About this exercise
Produce a perfect copy of the listing, matching each line.

┌──

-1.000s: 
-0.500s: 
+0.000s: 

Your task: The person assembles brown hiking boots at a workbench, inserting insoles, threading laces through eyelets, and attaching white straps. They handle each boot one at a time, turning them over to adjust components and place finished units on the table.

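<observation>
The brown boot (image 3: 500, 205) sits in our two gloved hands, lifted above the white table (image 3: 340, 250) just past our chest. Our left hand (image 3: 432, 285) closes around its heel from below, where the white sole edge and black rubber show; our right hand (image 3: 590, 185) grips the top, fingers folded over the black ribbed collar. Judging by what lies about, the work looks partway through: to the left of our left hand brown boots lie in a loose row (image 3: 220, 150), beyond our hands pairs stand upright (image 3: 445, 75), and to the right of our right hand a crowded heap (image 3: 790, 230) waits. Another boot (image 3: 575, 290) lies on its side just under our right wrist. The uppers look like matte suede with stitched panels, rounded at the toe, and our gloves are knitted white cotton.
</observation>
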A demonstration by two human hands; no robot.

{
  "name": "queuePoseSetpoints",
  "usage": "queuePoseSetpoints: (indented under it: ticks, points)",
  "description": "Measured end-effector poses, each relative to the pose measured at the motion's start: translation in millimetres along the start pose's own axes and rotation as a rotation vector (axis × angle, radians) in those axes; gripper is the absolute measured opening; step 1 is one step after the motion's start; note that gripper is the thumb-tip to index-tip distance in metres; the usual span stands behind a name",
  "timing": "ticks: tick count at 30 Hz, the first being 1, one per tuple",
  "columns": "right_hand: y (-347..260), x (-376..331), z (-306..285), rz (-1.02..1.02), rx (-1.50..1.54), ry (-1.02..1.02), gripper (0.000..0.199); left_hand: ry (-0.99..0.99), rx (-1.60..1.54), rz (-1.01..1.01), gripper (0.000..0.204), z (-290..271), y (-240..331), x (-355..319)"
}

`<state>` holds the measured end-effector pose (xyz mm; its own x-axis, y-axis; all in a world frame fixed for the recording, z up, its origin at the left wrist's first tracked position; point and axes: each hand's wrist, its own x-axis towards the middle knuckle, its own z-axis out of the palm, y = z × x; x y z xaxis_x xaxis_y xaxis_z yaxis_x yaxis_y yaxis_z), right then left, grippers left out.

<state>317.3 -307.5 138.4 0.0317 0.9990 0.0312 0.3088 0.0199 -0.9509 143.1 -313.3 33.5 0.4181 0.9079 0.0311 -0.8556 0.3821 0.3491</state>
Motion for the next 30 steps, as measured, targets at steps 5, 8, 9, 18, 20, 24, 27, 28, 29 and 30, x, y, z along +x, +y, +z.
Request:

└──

Answer to this exercise
-1.000s: 
-0.500s: 
+0.000s: 

Your task: The person assembles brown hiking boots at a workbench, inserting insoles, threading laces through eyelets, and attaching white straps. They handle each boot one at a time, turning them over to adjust components and place finished units on the table.

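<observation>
The brown boot (image 3: 500, 205) sits in our two gloved hands, lifted above the white table (image 3: 340, 250) just past our chest. Our left hand (image 3: 432, 285) closes around its heel from below, where the white sole edge and black rubber show; our right hand (image 3: 590, 185) grips the top, fingers folded over the black ribbed collar. Judging by what lies about, the work looks partway through: to the left of our left hand brown boots lie in a loose row (image 3: 220, 150), beyond our hands pairs stand upright (image 3: 445, 75), and to the right of our right hand a crowded heap (image 3: 790, 230) waits. Another boot (image 3: 575, 290) lies on its side just under our right wrist. The uppers look like matte suede with stitched panels, rounded at the toe, and our gloves are knitted white cotton.
</observation>
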A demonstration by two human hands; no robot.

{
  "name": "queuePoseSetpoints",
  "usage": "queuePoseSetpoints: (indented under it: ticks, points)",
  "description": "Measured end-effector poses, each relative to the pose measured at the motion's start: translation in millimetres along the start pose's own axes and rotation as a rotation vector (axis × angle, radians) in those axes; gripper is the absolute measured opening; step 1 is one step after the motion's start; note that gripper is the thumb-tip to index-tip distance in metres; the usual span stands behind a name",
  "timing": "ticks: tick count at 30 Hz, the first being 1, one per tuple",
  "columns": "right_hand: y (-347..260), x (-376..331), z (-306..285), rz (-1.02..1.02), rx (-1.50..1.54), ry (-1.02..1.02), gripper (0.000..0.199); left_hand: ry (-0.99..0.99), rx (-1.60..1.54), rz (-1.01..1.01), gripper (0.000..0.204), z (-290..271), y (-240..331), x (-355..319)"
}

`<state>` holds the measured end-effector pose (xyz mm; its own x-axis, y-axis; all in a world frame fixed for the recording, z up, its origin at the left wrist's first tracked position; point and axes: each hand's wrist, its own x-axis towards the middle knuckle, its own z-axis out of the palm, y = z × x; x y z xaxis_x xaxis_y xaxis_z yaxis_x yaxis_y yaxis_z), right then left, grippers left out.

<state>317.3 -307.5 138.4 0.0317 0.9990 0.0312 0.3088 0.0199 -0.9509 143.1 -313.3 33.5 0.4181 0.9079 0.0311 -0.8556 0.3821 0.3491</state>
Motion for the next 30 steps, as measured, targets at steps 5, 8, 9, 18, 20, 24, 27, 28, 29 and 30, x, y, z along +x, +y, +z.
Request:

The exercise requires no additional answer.